By the time Balmer took over, it was already obvious that Zune is dead end. iPods were the Windows of music player market, and even they were scheduled for decline as smartphones were taking over.

To continue trying to keep Zune afloat would be as effective as trying to revive a week old cadaver found in the middle of nuclear blast zone; not only that it would not help the cadaver, it would hurt MS instead.

The real question was, why didn't MS have Zune and underlying services, say, back in 2002-ish?

iPhone was released in 2007. That was still under Gates' watch. Balmer was the one to ditch old WinMo and have Microsoft mobile solution to be redone from the scratch, also expanding it to tablets with Windows 8 RT. Gates' tablet vision was always about desktop OS on keyboardless laptop, and I wouldn't be surprised if his next step for smartphones - has he stayed on top of MS - wouldn't be something like Windows 7 on Atom based smartphone.

I'm working in IT from early '90. However you turn it, it is my strong belief that Gates last years at MS were marked by stall and tired, uninspiring products, while Balmer's first years are marked by invigorated, fresh and original products in pretty much every sphere of their existence.


RE: Fire Balmer
By TakinYourPoints on 10/11/2012 5:18:56 PM , Rating: 2
I agree with this. Gates is the greatest individual philanthropist in history and was a ruthless businessman who won the market partly through active coercion, but he was not a product guy or a technologist. Gates being back wouldn't really be any better than Ballmer, he didn't bring any market dominating products to the party outside of the already incumbent Windows and Office. Windows and Office are still the core of Microsoft's business, they pay for money losing ventures like Bing and XBox. How would things magically be any different under Gates?

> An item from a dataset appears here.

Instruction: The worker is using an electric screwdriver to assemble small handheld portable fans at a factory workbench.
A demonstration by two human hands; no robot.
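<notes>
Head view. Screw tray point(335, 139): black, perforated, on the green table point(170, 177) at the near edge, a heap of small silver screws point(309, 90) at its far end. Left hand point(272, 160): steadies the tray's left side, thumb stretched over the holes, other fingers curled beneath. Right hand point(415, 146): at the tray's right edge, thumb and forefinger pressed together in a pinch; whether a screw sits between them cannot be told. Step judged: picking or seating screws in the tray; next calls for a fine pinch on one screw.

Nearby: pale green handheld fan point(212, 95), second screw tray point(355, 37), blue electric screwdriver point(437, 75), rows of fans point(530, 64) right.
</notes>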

As you said, under Ballmer's watch there has at least been actual shake-up and an attempt to try to integrate mobile and desktop. In the final years of Gates you had consumer products that were way too late to the punch. Even Samsung was all over copying the iPhone, why the hell was Microsoft six years late releasing the Zune?

Its no wonder why Gates left the company when he did, his time in tech was over. It is far better now that he's devoted to philanthropy, he has way more to contribute there than he does to technology.